The TARDIS is impregnable, right? Safe as houses, except you can break into houses if you know what you’re doing. So it’s all the more bizarre when something manages to attack the TARDIS and fiddle with it. It could be Donna Noble in a bridal gown in “Doomsday” (to which Ten responds with a trademark “What?”), a Weeping Angel taking over the console at the end of “Once, Upon Time” (“What?!”), or a crash landing from a spaceship that is somehow also the Titanic at the end of “Last of the Time Lords” (“WHAT?!?”). But the Second Doctor had an even rougher time of it in “The Mind Robber,” having parked his TARDIS in a new dimension to try and fix it, when the team is attacked by a siren (noise, not mermaid) and then the TARDIS explodes. Get out of that!
7. “The Name of the Doctor”
We are already quite a ways off from the usual Doctor Who style of story by the time this cliffhanger comes along.
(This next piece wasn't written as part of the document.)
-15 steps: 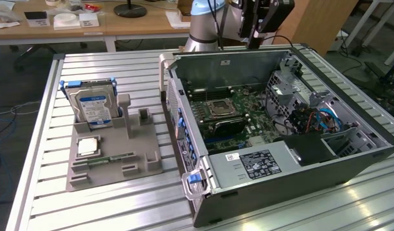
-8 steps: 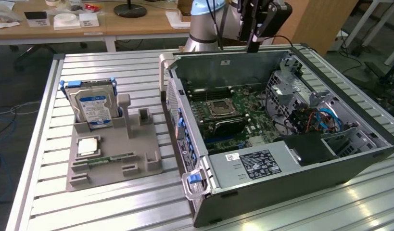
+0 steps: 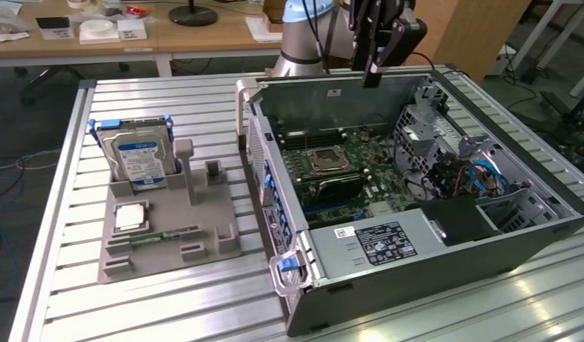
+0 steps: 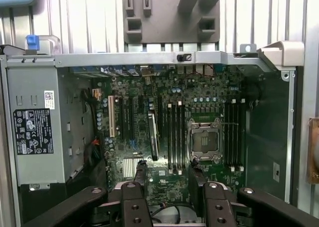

Clara has been revealed as the Fix-it Felix who has to enter the Doctor’s timeline and undo the damage caused by the Great Intelligence’s Wreck-It Ralph. She’s restored every victory in his life, tearing herself to shreds into the bargain. But there is one aspect of the Doctor’s past that even she has no access to. It turns out there’s an extra Doctor, and he’s been struck off by the interstellar medical registrar and oh yes! He is Sir John Vincent Hurt. Any questions?
8. The Caves of Androzani
The Doctor has always been a fan of taking extreme risks, especially when the fate of his friends is concerned. But for the most part, this doesn’t include piloting spaceships directly into planets. That’s usually considered a bad idea. “The Caves of Androzani” – long held to be one of the greatest Doctor Who stories of the entire series — shows a poisoned Five taking this extreme measure in order to try and help his equally unwell companion Peri, with the gunrunning owners of the ship on the other side of the control room door, howling in outrage. And this is the second startling cliffhanger of the story, the first showing both the Doctor and Peri being shot by a firing squad.
9. “The Zygon Invasion”
In “The Deadly Assassin,” the Fourth Doctor is seen arriving on Gallifrey, being arrested, evading capture and then, in a move that is exceptionally out-of-character, firing a sniper’s rifle just as the President is assassinated. Cue the credits! In a similar spirit, “The Zygon Invasion” shows Clara Oswald shooting a bazooka at the airplane we know the Doctor is traveling within. The fact that we know she’s a Zygon doesn’t make it any less shocking that she’s so gleeful about her explosive task.
11. “The Stolen Earth”
Russell T Davies is a rotten tease. What’s that you want, besotted Doctor Who fans? Ten and Rose to get back together? A heartfelt chase into each other’s arms for these time-and-space-crossed lovers, across a dystopian street with cars and debris scattered hither and yon? Okay, I can give you that, but you’ll have to take a surprise Dalek with it. Oh, and did I mention we’re doing a regeneration? No? How remiss of me. And as you know, once the Doctor starts a-glowing, there’s no knowing who he’ll be next. HAPPY NOW?
11. “The Time of Angels”
Some cliffhangers achieve the impossible; they make the Doctor look cool. When facing down a cave full of Weeping Angels, who are cockily mocking their chances of survival, the Eleventh Doctor, ably assisted by Amy Pond, River Song and a dwindling cohort of clerics, concocts an audacious plan involving a gun and some jumping. And because the Angels made him cross, he gets to announce his brainwave in a speech that is soaked in cockiness. Then he fires the gun and... well, you’ll have to tune in next week to see what happens!
Which Doctor Who cliffhangers have left you desperate for answers?